Projeto antifacção mantém PF e cria Marco Legal do Crime Organizado
O relatório do projeto antifacção, apresentado pelo deputado Guilherme Derrite (PP-SP), prevê apenas pequenas alterações e mantém integralmente as competências da Polícia Federal (PF), segundo o relator. Derrite afirmou que críticas sobre restrição da atuação da corporação são interpretações equivocadas.
“A única competência da Polícia Federal dentro do nosso ordenamento jurídico, especificamente o Artigo 109 da Constituição, está preservada. Não vai mudar em nada a competência da PF”, disse Derrite.
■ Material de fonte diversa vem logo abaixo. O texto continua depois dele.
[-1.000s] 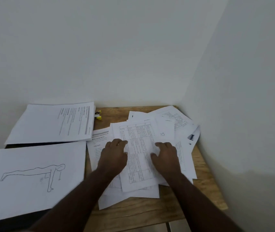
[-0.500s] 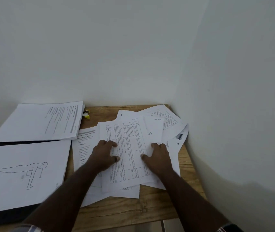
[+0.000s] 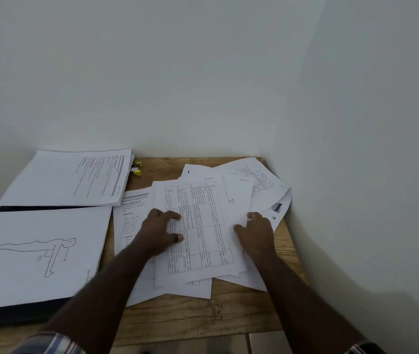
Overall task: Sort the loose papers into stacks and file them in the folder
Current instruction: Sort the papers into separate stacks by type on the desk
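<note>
A printed sheet with a table (image 3: 203,233) lies on top of a loose pile of papers (image 3: 259,182) spread over the wooden table (image 3: 203,318). My left hand (image 3: 159,232) grips this sheet at its left edge, thumb and fingertips curled onto it. My right hand (image 3: 255,232) holds the right edge with curled fingers. At the left lie two sorted stacks: a text stack (image 3: 68,177) at the back and a stack topped by a push-up drawing (image 3: 32,251) nearer me. Both rest on a dark folder (image 3: 24,314).
A small yellow object (image 3: 136,168) sits beside the text stack at the back. White walls close the table at the back and right (image 3: 356,175). Bare wood shows along the front edge.
Both hands were pressed on top of the table sheet; they have now slid outward to its left and right edges and curled round them. The view has shifted slightly.
</note>
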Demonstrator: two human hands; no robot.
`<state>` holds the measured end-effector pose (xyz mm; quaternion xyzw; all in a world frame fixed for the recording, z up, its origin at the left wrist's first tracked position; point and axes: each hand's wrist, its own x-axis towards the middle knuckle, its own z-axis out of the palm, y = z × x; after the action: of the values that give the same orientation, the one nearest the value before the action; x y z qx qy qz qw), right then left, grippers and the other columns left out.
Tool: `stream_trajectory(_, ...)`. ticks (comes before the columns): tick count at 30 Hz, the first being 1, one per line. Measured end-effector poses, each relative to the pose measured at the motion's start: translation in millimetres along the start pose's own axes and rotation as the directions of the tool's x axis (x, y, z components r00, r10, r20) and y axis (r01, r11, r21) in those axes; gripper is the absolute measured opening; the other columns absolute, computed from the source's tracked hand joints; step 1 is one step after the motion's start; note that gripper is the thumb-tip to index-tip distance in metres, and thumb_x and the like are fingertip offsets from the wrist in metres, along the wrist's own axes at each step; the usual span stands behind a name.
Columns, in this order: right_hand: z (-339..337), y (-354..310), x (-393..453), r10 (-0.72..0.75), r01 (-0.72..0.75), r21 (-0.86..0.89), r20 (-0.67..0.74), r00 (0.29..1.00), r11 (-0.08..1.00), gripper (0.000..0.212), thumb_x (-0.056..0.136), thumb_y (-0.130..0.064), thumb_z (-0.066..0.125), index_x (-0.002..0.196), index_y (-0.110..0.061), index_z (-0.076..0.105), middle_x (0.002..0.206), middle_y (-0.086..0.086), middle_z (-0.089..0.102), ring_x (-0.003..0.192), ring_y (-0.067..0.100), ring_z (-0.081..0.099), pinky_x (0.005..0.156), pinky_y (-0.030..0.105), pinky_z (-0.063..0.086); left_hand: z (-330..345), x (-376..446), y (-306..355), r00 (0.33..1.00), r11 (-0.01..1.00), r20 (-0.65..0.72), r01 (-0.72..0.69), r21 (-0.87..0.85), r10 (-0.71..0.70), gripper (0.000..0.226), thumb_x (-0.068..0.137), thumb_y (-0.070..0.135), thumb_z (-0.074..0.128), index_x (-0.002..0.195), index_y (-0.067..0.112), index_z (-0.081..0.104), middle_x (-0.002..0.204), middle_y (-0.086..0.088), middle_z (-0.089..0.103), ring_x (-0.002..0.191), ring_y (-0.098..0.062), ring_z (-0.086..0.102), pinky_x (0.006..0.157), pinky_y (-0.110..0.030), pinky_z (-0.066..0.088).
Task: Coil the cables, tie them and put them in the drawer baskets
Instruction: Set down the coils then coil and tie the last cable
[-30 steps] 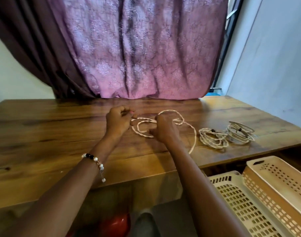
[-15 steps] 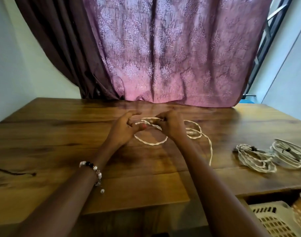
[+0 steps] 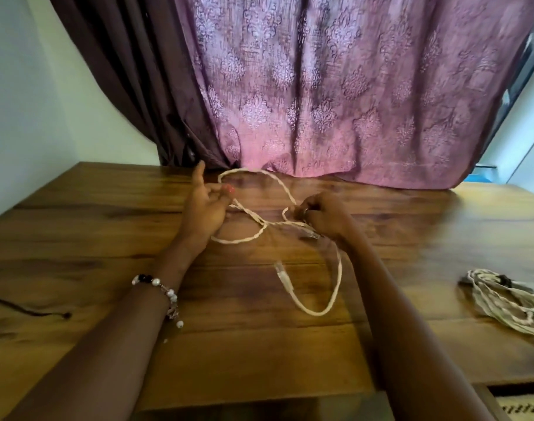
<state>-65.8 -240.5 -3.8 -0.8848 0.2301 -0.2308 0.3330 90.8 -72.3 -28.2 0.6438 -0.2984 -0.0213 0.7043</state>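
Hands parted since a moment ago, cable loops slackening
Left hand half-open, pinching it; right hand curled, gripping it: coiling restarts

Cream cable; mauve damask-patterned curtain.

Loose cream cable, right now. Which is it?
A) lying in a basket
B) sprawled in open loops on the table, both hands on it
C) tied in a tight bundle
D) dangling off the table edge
B: the cable sprawls in open loops on the table, with the left hand and right hand gripping it.
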Motion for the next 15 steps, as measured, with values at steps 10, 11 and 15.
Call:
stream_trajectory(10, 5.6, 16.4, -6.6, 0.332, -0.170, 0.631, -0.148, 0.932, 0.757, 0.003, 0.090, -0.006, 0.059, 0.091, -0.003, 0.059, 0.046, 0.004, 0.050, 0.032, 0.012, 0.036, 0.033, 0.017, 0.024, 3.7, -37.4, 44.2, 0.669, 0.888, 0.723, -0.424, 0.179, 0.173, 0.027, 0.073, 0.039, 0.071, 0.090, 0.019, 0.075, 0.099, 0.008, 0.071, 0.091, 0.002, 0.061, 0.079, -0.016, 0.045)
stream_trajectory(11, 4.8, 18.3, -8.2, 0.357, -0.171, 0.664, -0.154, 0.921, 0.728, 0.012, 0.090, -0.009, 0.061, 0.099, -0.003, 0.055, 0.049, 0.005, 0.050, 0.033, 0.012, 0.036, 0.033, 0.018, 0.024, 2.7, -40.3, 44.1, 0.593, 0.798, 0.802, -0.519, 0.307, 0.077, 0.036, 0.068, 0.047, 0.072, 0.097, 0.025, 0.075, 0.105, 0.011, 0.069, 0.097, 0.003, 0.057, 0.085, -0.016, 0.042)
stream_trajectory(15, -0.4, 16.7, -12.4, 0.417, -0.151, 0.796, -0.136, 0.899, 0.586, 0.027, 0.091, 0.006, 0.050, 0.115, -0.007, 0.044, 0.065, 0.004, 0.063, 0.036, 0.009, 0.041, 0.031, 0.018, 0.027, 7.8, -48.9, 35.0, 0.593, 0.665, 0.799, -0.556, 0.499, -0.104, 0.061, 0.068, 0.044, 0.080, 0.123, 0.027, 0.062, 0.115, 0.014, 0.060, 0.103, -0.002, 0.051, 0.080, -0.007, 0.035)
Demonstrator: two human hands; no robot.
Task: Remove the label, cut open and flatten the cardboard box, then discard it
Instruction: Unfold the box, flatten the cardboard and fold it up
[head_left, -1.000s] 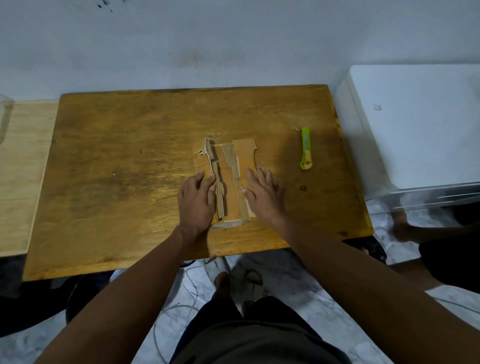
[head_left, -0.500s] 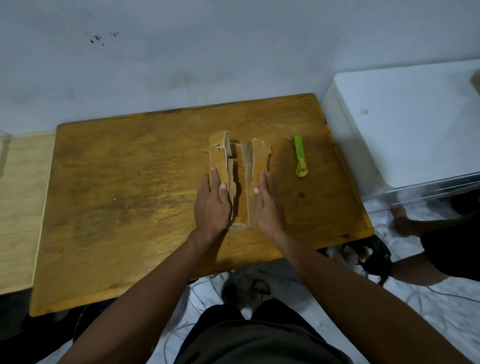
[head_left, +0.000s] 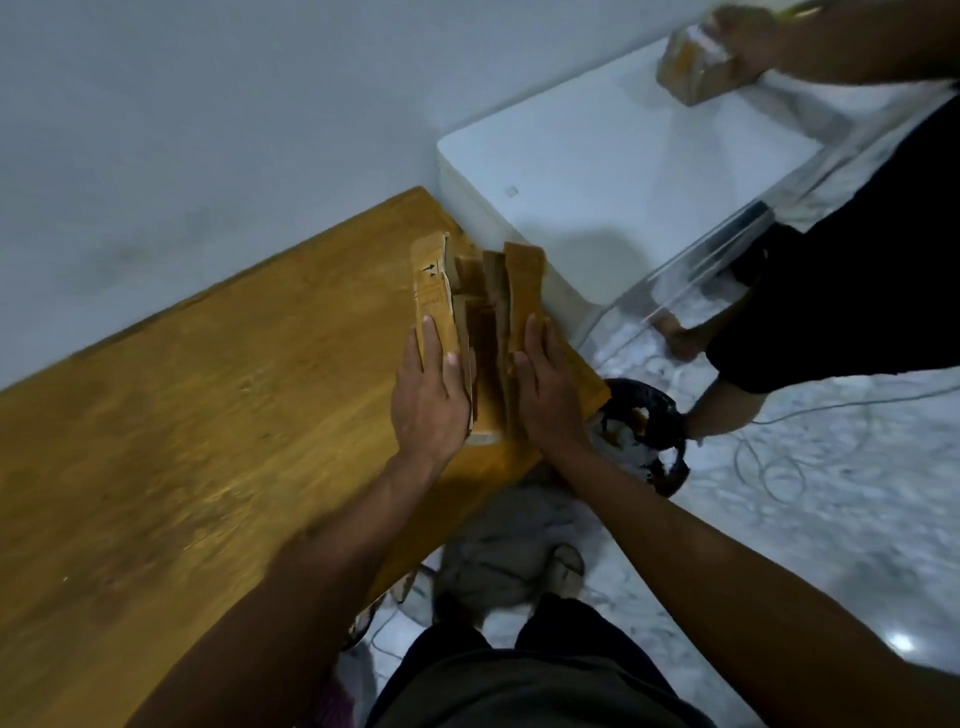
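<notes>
The cut-open cardboard box is folded into a narrow bundle of brown flaps, with a printed panel on its left side. It sits between my two palms over the right end of the wooden table. My left hand presses its left face with straight fingers, the thumb lying on the top edge. My right hand presses the right face, fingers straight too. Whether the bundle touches the table I cannot tell. No cutter is in view.
A white appliance stands right of the table. Another person stands at the right, a hand on a second small cardboard box on the appliance. A black bag and cables lie on the marble floor.
My hands have closed the flaps together and carried the bundle from the table's middle to its right end. The camera has swung right, and the green cutter has left the view.
</notes>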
Inicialmente, o projeto previa mudanças na Lei Antiterrorismo, o que gerou críticas de políticos aliados ao Planalto, que alegaram que investigados poderiam ser blindados. Após diálogo com o diretor-geral da PF, Derrite decidiu criar um novo Marco Legal do Combate ao Crime Organizado, separado da Lei Antiterrorismo.
Segundo o relator, o novo marco prevê penas mais severas do que a legislação atual. “Enquanto um ato terrorista pode render de 12 a 30 anos de reclusão, a explosão de caixas eletrônicos por membros de organização criminosa pode gerar de 20 a 40 anos”, afirmou.
O presidente da Câmara, Hugo Motta (Republicanos-PB), defendeu o relatório e disse que as críticas se baseiam em “narrativas não verdadeiras”. Motta afirmou que conversou com autoridades, incluindo o ministro da Justiça, e reforçou que o papel da PF é inegociável no combate ao crime organizado.
A expectativa é que o relatório seja votado no plenário da Câmara na quarta-feira (12), após diálogo com as lideranças da Casa.